Stoic, I wasn't trying to be comprehensive in listing alternative energy sources, I missed a lot more than hydro. And coal? Coal has been the backbone of our entire power production infrastructure for decades. I'm not sure what you're trying to say there. Did you think I was suggesting it as a fuel for cars? Erm, no. Coal creates electricity which *directly powers electric vehicles*. As opposed to: Coal creates electricity which is used to split water into hydrogen and oxygen which is *then* used to fuel vehicles.
The electrolysis process is essentially less than 70% efficiency in most cases (i.e. 30% energy lost in the conversion process), and when considered in sum with the whole chain of systems needed to produce, distribute, and fuel vehicles with hydrogen, the efficiency is far less, not to mention that we don't even have efficient mass hydrogen distribution systems yet, whereas hey we've already got powerlines going everywhere. Did I mention that hydrogen is difficult to contain due to its volatility? I'm sorry but the "hydrogen economy" is a myth being sold by interested parties, just like the benefits of corn-based ethanol are promoted by the corn industry.
Your perspective on energy production is really confusing to me. You say you're ok with inefficient production as long as it creates jobs and uses renewable resources? Great. Problem is just because a second level energy source comes from abundant and renewable natural resources doesn't mean that the energy that powers its production does. Again most of the energy you will need to electrolyze water would come from coal-fired plants. So you're not removing that pollutant from the system, instead you're *increasing* your energy needs because of lost energy in the inefficient conversion process. Whereas if you just use the electricity produced by coal directly, well, you're losing less. Makes a lot more sense to me. *shrug*
As for jobs, renewable energy production system manufacture and installation is going to create jobs whether it's hydrogen or solar or wind or anything else. I'm not questioning investment in alternative energy, I'm questioning the focus on hydrogen as a useful option, and I do so from the perspective of someone who used to be a huge believer in it. But I've done a lot of research since then and as far as I can see it just doesn't make that much sense. It's not efficient, it's hard to transport and store, and the distributions systems don't yet exist.

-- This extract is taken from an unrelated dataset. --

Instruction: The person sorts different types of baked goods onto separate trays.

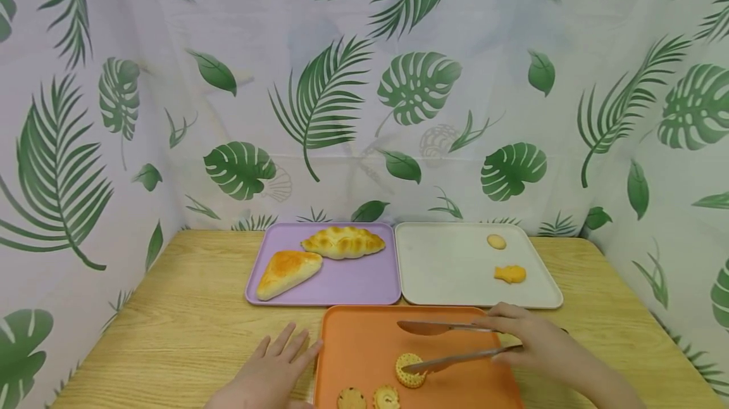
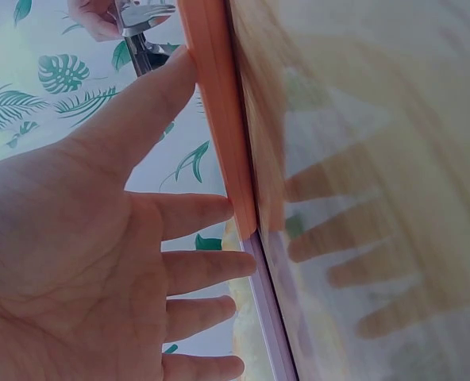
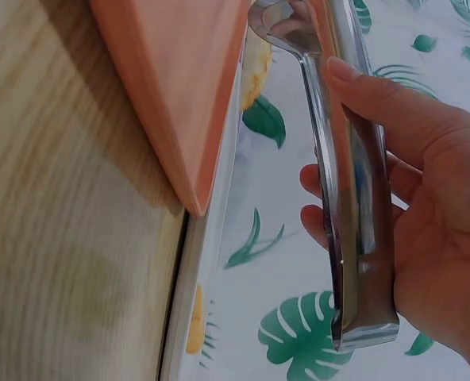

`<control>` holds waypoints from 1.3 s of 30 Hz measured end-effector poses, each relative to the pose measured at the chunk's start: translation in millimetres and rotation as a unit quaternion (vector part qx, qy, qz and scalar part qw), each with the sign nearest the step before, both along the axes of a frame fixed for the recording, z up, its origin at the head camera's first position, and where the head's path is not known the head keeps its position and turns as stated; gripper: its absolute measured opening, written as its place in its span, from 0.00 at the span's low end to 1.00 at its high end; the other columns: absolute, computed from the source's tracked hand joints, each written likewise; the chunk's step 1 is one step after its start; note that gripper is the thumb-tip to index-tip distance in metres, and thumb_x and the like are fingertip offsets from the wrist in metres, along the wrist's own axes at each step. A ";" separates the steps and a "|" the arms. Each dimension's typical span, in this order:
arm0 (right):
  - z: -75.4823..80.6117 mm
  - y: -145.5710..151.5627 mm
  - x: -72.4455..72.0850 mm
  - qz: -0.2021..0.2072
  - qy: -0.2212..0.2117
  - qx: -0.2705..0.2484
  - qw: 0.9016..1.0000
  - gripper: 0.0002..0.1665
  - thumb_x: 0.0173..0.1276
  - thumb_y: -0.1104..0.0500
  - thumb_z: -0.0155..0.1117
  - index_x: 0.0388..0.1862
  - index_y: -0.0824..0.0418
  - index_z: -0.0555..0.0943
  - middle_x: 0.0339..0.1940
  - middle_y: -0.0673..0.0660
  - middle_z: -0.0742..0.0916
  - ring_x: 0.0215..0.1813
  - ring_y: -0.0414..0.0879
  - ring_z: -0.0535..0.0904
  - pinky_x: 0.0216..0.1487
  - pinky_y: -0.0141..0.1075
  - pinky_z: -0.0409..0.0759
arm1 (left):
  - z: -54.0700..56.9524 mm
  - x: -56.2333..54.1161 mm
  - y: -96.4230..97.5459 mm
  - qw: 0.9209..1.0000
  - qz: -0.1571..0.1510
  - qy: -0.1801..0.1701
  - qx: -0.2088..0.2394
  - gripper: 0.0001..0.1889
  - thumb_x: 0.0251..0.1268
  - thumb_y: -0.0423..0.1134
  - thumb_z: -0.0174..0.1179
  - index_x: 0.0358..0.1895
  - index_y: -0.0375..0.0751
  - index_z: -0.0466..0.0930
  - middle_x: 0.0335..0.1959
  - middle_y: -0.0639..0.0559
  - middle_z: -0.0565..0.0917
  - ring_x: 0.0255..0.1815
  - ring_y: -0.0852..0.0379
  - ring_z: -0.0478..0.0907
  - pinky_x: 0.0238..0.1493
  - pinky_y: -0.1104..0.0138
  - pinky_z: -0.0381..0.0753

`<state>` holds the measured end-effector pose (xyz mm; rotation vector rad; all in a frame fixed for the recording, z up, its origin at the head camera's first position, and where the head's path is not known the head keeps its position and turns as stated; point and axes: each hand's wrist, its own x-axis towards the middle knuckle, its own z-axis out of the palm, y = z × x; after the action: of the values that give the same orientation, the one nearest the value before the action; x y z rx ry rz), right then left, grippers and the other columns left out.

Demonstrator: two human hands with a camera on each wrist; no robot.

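My right hand (image 1: 521,336) grips a pair of metal tongs (image 3: 350,198), thumb on one arm and fingers on the other. The tongs' ends are spread apart over the orange tray (image 1: 364,327); the nearer end overlaps a round yellow cracker (image 1: 410,371) in the head view. A speckled cookie (image 1: 351,398) and a swirled cookie (image 1: 386,397) lie at the tray's near side. With fingers spread, my left hand (image 1: 276,364) rests at the tray's left edge, its thumb and fingertips right at the rim in the left wrist view.
Behind the orange tray, a purple tray (image 1: 353,285) bears a triangular bread (image 1: 287,271) and a braided bread (image 1: 344,242). Beside it, a white tray (image 1: 444,270) holds a small oval biscuit (image 1: 497,242) and an orange fish-shaped piece (image 1: 510,274). A leaf-patterned cloth (image 1: 342,194) closes off the wooden table (image 1: 171,320).
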<state>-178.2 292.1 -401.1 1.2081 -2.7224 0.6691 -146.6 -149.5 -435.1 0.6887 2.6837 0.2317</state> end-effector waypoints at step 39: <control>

I don't really understand your comment on oil extraction issues. Some oil is easier to extract and refine than others, that's a simple fact, and as difficulty goes up, generally environmental impact does also. Restrictions are in place to *avoid* excessive environmental damage in trying to utilize less efficiently extracted oil resources like oil sands. This is the whole consideration of *total cost* of an activity, not just immediate cost (men, materials), but environmental impact is a "cost", long-term human health impact is a "cost", etc.
For the record, the Prius vs. BMW was an *M3* with *4 cylinders* and 177HP (0-60 time about 8 seconds vs. the Prius at 11). It's also a *diesel*, far more efficient than most gas engines. I'm personally more in favor of wider diesel adoption than hybrid technology as they have similar efficiencies and hybrids have the added issue of battery lifetime, replacement, and disposal. Unfortunately for some reason the US is really against even modern, low emission diesels, even though they're far more efficient than most gas engines, while maintaining healthy amounts of power, acceleration, etc. Beats me why that is...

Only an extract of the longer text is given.